PeerCDN was too early; the web wasn't ready yet.

For example, to intercept network requests to serve them from the peer-to-peer network, a <![CDATA[ tag had to be inserted into the <head> of the document to block rendering of the subsequent document. Then, once the document had finished downloading, the page HTML was manually rendered so all assets (eg JS, CSS, images, etc tags) could be loaded via JS instead of the browser natively. This was both slow and resulted in empty white pages on load. Now? We have the Service Worker API. (https://developer.mozilla.org/en-US/docs/Web/API/Service_Wor...)

I'm not as familiar with Peer5's tech stack, so I can't speak there. But hi Shachar!


Great questions!

> How does the website possibly detect that I'm on a cellular network when I'm a) use Firefox (which doesn't implement the NetworkInformation API) and b) use a VPN to either a data center or my home server?

Yep. An IP lookup is also done to see which AS the user is on. Eg an AWS IP vs a T-Mobile IP.

We also do this to detect when people tether, as when tethering Chrome will report a Wi-Fi connection via the NetworkInforamtion API but it's Wi-Fi on top of an underlying cellular connection.

> There's also the massive privacy issue: other people will know what websites you visit by simply using the P2P system

All cached data is both fragmented and encrypted. When a node sends data to another peer, it's an encrypted fragment of a file and the sender doesn't know 1) what data it's sending nor 2) which website that data is being sent for.

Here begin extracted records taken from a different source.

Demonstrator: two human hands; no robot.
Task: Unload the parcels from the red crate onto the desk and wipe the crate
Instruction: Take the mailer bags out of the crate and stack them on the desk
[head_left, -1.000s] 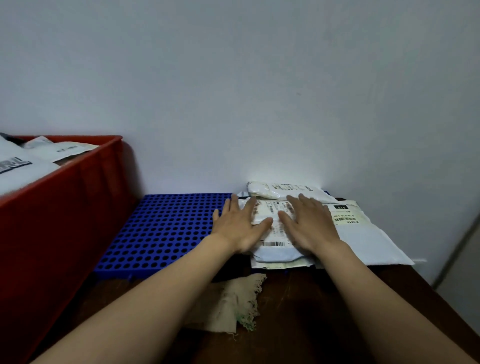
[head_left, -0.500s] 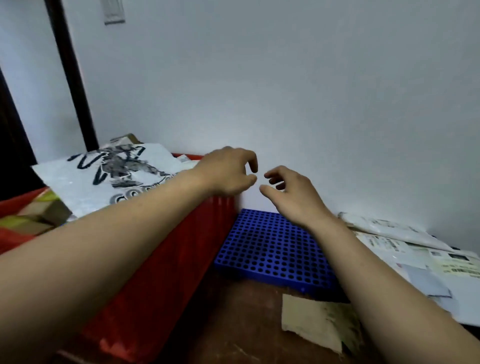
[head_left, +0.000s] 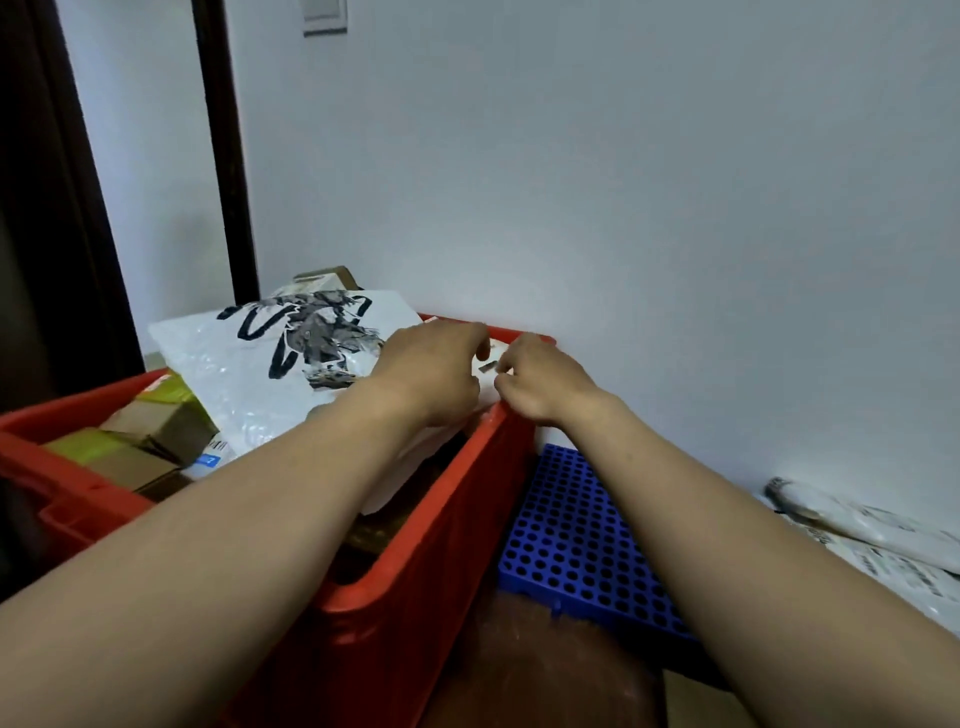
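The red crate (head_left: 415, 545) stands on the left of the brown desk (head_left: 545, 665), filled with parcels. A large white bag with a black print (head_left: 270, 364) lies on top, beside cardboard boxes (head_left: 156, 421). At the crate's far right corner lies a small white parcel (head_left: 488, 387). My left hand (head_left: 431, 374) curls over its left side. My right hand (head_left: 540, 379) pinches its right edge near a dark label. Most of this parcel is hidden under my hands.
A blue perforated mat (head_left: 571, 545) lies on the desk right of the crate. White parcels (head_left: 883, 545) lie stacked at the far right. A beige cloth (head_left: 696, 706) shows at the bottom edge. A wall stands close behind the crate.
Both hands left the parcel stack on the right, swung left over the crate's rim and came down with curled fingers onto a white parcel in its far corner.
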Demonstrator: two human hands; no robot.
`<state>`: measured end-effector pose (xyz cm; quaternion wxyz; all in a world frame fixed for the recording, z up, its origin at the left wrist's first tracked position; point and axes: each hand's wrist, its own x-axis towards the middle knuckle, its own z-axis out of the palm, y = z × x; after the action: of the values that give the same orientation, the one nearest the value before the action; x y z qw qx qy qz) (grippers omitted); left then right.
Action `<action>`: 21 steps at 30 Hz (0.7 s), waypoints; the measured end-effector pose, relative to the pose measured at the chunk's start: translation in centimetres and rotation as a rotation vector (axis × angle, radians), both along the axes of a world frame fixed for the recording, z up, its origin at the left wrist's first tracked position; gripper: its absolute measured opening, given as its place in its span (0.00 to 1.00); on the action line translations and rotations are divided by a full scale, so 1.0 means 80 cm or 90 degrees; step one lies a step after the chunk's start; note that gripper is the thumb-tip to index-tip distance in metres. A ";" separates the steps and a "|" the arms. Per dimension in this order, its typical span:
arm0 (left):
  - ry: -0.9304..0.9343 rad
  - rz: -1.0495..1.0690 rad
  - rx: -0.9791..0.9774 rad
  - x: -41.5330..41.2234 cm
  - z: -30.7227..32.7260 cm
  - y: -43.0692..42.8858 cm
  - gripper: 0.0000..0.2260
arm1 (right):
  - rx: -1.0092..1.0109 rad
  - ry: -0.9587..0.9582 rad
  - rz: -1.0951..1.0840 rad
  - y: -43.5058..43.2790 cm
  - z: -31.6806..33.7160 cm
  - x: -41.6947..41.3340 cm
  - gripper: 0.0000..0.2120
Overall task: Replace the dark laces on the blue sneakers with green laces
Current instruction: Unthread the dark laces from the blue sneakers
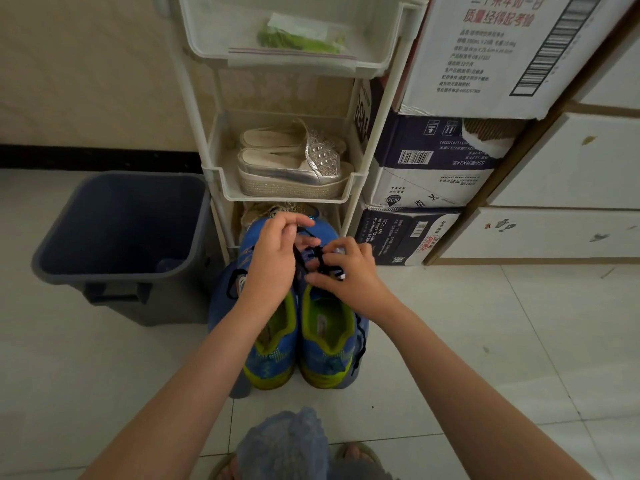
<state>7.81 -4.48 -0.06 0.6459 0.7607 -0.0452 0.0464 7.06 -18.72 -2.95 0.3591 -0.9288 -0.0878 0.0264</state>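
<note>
Two blue sneakers with yellow-green lining stand side by side on the tiled floor, heels toward me: the left sneaker (273, 344) and the right sneaker (329, 341). A dark lace (320, 259) runs across the right sneaker's front. My left hand (273, 265) pinches this lace above the shoe. My right hand (346, 268) grips the lace at the eyelets. A loose dark lace end (360, 337) hangs down the right sneaker's side. Green laces in a clear bag (298, 41) lie on the rack's top shelf.
A white shelf rack (374, 140) stands just behind the sneakers, with silver sandals (294, 164) on its middle shelf. A dark grey bin (117, 233) sits to the left. Stacked cardboard boxes (433, 174) and white cabinets (571, 168) are to the right. My knee (284, 441) is at the bottom.
</note>
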 end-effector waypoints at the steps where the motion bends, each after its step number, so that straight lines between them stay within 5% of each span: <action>1: 0.011 0.005 -0.021 -0.001 -0.001 0.000 0.14 | -0.004 -0.008 -0.002 0.002 0.003 0.004 0.08; 8: 0.071 -0.021 0.166 -0.025 -0.022 -0.004 0.14 | 0.202 0.070 -0.052 0.007 0.030 0.015 0.10; 11: 0.088 -0.046 0.225 -0.026 -0.024 -0.008 0.16 | 0.401 0.113 -0.125 0.019 0.041 0.020 0.11; 14: 0.068 -0.048 0.306 -0.019 -0.020 -0.009 0.07 | 0.534 0.174 -0.135 0.030 0.059 0.031 0.04; 18: 0.076 -0.020 0.292 -0.014 -0.026 -0.008 0.12 | 0.487 0.184 -0.063 0.027 0.055 0.030 0.11; 21: 0.077 0.046 0.221 -0.015 -0.022 -0.009 0.11 | 0.290 0.149 -0.049 0.001 0.038 0.025 0.18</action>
<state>6.61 -5.19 -1.78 0.5041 0.8634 0.0137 0.0156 9.06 -18.62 0.07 0.5672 -0.8174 -0.0140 0.0996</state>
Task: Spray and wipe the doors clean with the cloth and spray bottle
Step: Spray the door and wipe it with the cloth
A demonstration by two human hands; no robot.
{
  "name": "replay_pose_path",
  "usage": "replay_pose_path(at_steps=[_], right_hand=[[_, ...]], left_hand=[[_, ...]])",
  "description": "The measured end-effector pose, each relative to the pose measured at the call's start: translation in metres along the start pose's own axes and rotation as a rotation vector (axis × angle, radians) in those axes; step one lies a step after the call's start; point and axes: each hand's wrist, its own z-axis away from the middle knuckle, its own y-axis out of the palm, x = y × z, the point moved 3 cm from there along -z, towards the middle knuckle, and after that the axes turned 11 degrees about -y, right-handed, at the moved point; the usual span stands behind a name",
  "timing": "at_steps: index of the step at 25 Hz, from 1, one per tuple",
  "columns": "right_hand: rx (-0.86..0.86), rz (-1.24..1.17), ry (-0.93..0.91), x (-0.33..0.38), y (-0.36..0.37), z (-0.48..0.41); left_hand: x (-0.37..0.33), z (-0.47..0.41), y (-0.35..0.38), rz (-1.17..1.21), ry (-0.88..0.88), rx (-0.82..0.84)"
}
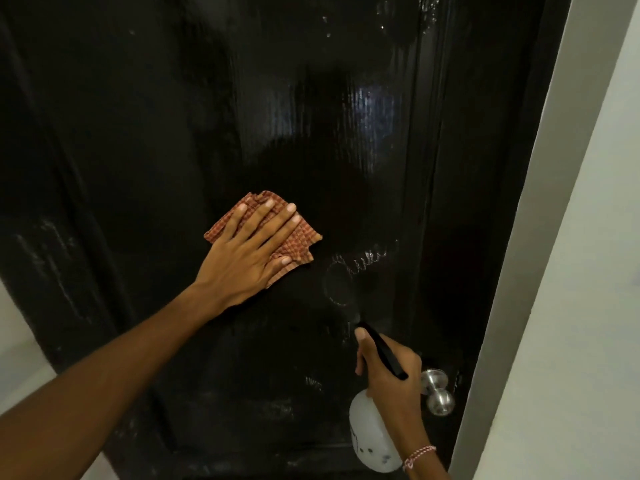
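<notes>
**Door** (311,133): black, gloss finish. Showed wet streaks towards upper right and pale smears low on left.

**Cloth** (304,237): orange check, crumpled flat. Lay against mid-panel of door, pinned beneath left grip (249,251).

**Left grip:** fingers straight and spread, palm flat on cloth. Pressed rather than clenched.

**Spray bottle** (370,434): translucent white body, black head (384,355). Hung low right, just left of door knob (438,393), long axis tilted up and leftwards toward the panel.

**Right grip** (391,379): wrapped round bottle neck, one finger laid along the head. Could not tell whether trigger was squeezed.

**Pale scrawl** (360,271): a loop and a scribbled line on the panel. Lay just right of cloth and slightly below it, directly above bottle's head, between the two grips.

**Judgement:** scrawl stood as the likely next patch. Left grip was the nearer of the two, so a wipe would call for travel rightwards and a little down. Head was aimed roughly at the same spot.

**Wall** (571,271): pale, bordered door on right.
</notes>
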Motion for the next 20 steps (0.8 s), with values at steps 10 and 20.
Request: replay_pose_path(at_steps=[10,20], right_hand=[[0.041,0.063,0.042,0.008,0.084,0.034],[0.151,0.015,0.038,0.035,0.177,0.049]], left_hand=[[0.107,0.112,0.047,0.035,-0.156,-0.005],[0.185,0.138,0.049,-0.035,-0.152,0.02]])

Great question! All cached data is both fragmented and encrypted. When a node sends data to another peer, it doesn't know 1) what data it's sending nor 2) which website that data is being sent for.


Of course! Shoot me an email at ansgar@arc. =]


As a user, yep. But doing so as a website gets your Arc account banned and your websites blacklisted.


> There's no mention on the FAQ page how it prevents from a fake user sending malicious scripts across the network as well.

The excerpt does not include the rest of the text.